Scan the material below for "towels", then return each line that contains it.

EXERCISE MATERIAL Start Marker

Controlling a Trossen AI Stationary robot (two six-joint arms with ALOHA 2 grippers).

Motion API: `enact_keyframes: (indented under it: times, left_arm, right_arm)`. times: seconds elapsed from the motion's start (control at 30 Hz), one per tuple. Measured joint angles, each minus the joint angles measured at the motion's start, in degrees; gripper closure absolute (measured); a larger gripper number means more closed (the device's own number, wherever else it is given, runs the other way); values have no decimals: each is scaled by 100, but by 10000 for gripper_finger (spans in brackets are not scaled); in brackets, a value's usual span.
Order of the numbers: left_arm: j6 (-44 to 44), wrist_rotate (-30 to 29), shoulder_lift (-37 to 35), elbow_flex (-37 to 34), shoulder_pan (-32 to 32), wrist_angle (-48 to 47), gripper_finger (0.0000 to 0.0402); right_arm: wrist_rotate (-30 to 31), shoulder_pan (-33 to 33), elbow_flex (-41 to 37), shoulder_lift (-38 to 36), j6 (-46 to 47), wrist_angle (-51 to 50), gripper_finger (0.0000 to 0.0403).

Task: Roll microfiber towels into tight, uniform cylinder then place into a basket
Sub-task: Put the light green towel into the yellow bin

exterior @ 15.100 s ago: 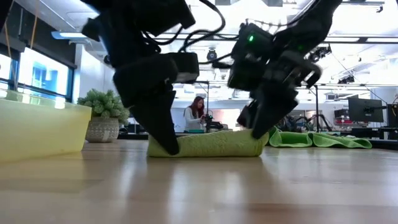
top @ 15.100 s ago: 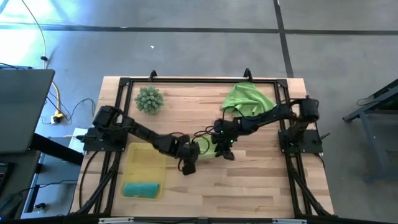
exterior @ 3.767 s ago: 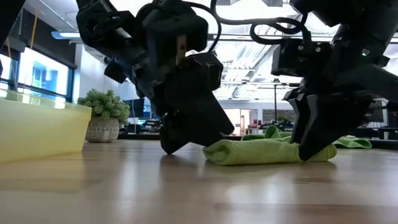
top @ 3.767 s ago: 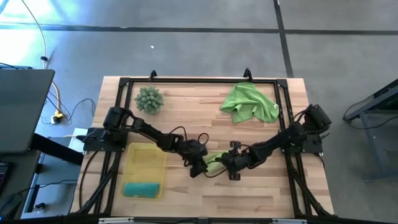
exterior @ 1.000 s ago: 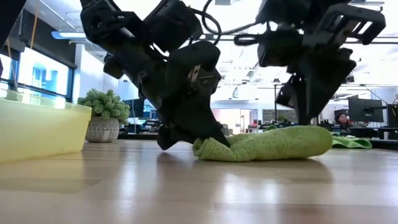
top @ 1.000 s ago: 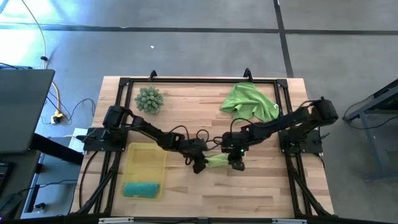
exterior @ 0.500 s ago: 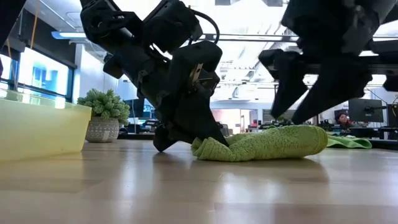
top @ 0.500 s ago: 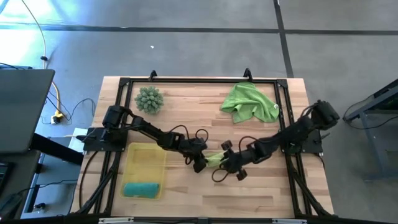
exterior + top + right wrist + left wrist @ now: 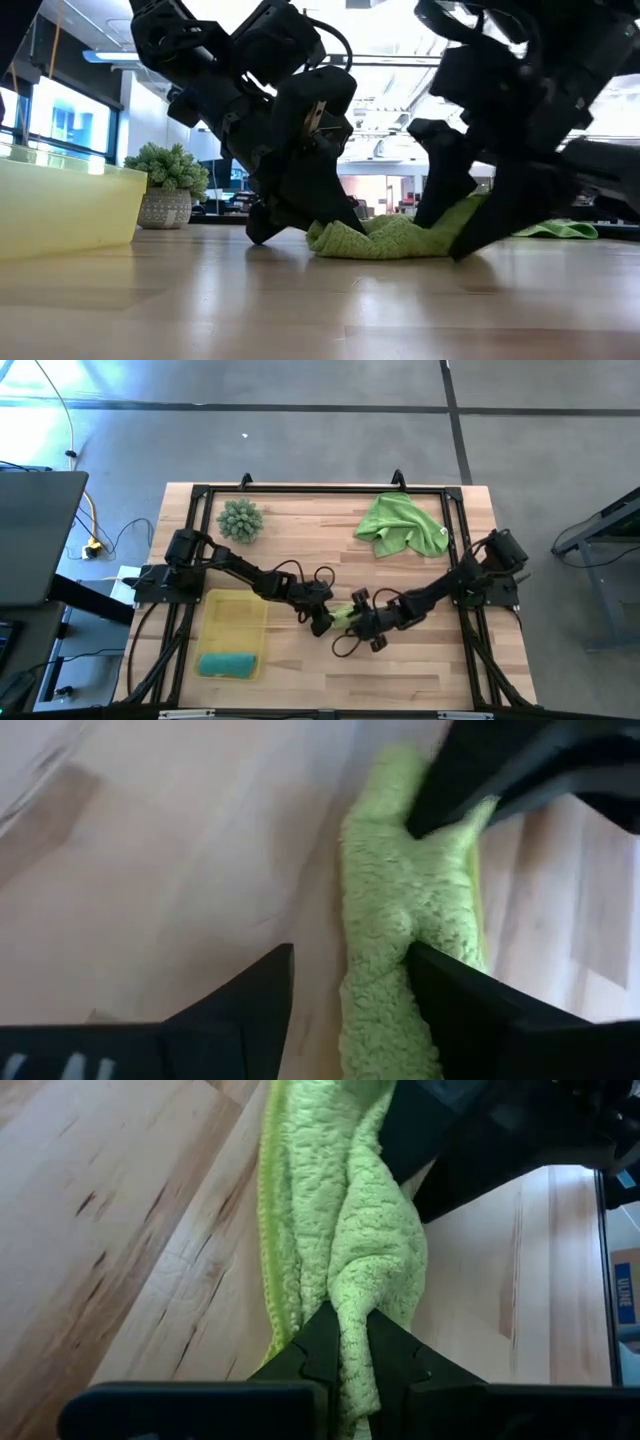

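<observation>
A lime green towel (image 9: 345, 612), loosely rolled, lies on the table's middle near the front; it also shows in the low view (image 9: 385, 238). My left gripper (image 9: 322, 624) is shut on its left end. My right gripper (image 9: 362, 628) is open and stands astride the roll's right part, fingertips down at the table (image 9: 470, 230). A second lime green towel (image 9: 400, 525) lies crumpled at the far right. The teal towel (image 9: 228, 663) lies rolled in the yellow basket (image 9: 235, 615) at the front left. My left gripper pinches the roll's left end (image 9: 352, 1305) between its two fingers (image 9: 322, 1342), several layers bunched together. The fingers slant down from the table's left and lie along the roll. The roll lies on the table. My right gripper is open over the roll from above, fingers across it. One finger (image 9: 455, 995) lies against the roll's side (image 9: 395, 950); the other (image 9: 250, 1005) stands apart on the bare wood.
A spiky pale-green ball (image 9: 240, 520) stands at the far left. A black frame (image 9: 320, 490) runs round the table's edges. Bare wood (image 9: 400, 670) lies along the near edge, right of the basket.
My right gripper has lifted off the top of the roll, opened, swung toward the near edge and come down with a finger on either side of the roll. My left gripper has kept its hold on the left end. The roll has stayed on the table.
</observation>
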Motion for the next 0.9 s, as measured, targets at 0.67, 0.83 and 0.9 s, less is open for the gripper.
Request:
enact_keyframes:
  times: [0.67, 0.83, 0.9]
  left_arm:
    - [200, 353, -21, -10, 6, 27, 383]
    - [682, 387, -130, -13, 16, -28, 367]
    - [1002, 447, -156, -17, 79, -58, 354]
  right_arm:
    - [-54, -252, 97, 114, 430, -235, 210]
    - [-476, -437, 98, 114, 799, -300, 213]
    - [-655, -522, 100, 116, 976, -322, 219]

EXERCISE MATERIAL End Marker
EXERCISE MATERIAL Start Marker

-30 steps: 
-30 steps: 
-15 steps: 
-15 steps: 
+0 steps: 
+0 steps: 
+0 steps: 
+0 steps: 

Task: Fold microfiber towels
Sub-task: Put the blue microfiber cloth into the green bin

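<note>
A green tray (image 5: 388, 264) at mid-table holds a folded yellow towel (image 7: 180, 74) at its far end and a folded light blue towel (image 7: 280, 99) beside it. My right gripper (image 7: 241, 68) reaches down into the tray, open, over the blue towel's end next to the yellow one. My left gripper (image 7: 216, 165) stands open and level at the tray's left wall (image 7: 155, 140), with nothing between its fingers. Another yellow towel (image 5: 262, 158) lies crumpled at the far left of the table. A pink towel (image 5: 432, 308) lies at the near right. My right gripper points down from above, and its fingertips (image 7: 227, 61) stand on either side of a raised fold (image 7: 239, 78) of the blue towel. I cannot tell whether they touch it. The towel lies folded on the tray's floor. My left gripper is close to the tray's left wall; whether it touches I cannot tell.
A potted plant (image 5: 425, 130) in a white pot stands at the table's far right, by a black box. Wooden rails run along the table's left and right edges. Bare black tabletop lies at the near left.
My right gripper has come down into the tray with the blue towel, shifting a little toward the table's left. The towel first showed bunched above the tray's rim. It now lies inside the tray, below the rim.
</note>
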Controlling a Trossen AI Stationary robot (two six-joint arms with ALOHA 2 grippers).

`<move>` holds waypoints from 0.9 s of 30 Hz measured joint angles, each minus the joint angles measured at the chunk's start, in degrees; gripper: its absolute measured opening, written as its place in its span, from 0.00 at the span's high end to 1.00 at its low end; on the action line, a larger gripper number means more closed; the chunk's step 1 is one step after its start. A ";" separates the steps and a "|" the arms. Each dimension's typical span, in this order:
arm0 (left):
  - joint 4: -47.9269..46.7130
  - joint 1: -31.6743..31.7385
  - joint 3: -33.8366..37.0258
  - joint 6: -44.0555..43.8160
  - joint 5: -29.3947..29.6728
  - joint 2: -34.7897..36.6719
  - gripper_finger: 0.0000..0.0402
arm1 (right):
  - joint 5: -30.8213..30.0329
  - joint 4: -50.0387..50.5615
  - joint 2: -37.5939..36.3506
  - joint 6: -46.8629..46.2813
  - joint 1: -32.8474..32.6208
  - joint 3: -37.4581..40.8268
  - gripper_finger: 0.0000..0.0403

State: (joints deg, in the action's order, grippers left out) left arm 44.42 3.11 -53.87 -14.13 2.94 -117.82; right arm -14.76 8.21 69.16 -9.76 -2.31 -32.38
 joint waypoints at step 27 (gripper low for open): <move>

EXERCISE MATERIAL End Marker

__RESULT BELOW__:
Task: Roll microfiber towels into tight, uniform cylinder then place into a basket
Task: Fold microfiber towels

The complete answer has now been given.